What Every Software Engineer Ought to Know About Data Science

This seminar was held by the UVic Matrix Institute. The speaker, Dr. Greg Wilson, has worked for 35 years in both industry and academia, and is the author or editor of several books on computing and two for children. He is best known as the co-founder of Software Carpentry, a non-profit organization that teaches basic computing skills to researchers, and is now part of the education team at RStudio.

Abstract: Engineering has been defined as “the use of the scientific method to design and build new things”, but software engineering courses rarely require students to conduct experiments or analyze data.
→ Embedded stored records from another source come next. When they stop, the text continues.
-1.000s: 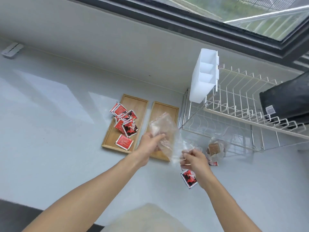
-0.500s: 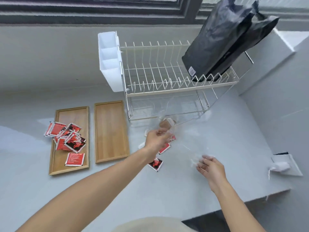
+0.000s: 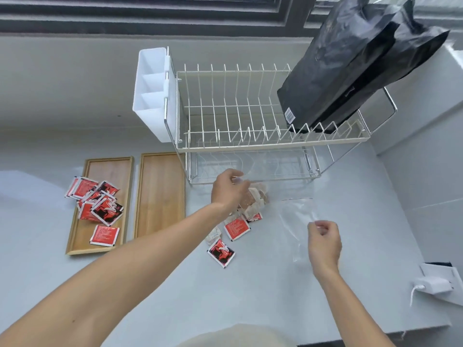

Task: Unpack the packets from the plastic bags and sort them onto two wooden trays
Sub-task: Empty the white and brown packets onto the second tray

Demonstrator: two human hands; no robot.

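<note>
Two wooden trays lie side by side at the left. The left tray (image 3: pixel 110 169) carries a heap of red packets (image 3: pixel 100 206). The right tray (image 3: pixel 160 194) is bare. My left hand (image 3: pixel 226 190) is closed on the top of a clear bag of brown packets (image 3: pixel 255 199), in front of the dish rack. My right hand (image 3: pixel 324 242) pinches a limp clear plastic bag (image 3: pixel 298 216) above the counter. I cannot tell whether the two are one bag. Two red packets (image 3: pixel 236 229) (image 3: pixel 221 252) and a pale packet (image 3: pixel 213 235) lie loose under my left forearm.
A wire dish rack (image 3: pixel 250 144) stands behind my hands. A white cutlery holder (image 3: pixel 152 93) hangs on its left end and black bags (image 3: pixel 350 66) stand on its right. A small white device (image 3: pixel 436 284) sits near the counter's right edge.
The view swung right, from the trays to the rack. My hands left the right tray with the bag; brown packets now rest on the counter, and my right hand has drawn the clear plastic away.
</note>
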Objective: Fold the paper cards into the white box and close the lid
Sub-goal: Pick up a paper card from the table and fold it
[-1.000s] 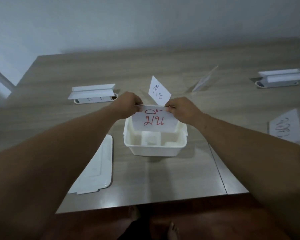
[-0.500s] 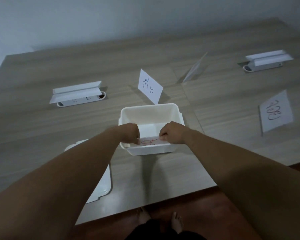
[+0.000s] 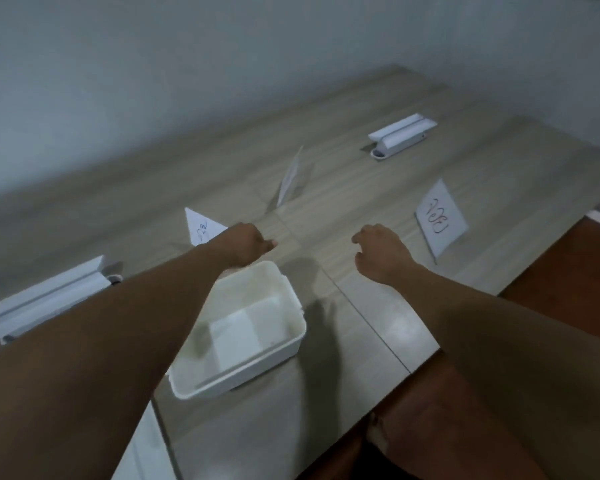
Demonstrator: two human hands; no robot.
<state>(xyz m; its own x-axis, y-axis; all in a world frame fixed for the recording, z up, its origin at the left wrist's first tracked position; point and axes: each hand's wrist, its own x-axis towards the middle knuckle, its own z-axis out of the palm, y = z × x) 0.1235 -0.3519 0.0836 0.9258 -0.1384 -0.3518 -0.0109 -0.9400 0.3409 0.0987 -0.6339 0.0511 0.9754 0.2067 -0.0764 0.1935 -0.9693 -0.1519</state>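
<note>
The open white box (image 3: 293, 308) stands on the wooden table, with a folded white card (image 3: 238, 336) lying flat inside it. My left hand (image 3: 246, 245) hovers above the box's far edge, fingers loosely curled and holding nothing. Partly hidden behind that hand stands a folded card with dark writing (image 3: 200, 226). My right hand (image 3: 381, 252) floats right of the box, fingers apart and empty. A card with red writing (image 3: 440, 216) stands just beyond it. Another folded card (image 3: 291, 176) stands edge-on farther back. The box lid (image 3: 142, 441) peeks out under my left forearm.
Two white socket units with raised flaps sit in the tabletop, one at the far right (image 3: 400, 135) and one at the left (image 3: 45, 297). The table's front edge (image 3: 423, 365) runs diagonally beside my right forearm, with brown floor below. A grey wall backs the table.
Both hands let go of the red-lettered card inside the box, rose out of it and moved away from me. The view has swung and tilted to the right.
</note>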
This talk describes what such a course would look like, what its benefits would be, and how we can get there from here.

Data Science for Software Engineering

In data science, 90% of the work is cleaning the data.

What is software engineering? - Use scientific method to the design and construction of novel artifacts. --by Greg Wilson

Problem:

  • We don't teach undergraduates about programs/programming/programmer
  • Existing software engineering course is not practical.

Example:

  • The Empirical Software Engineering Using in R project: the author redid all the test in published paper by reaching out to all those authors and get the dataset. After redoing it, find many of them wrong (whether the application is wrong or something).

I've got a hammer, so that must be a nail is what many data scientist do and is wrong.

Mentioned book

Cheating Lessons: Learning from Academic Dishonesty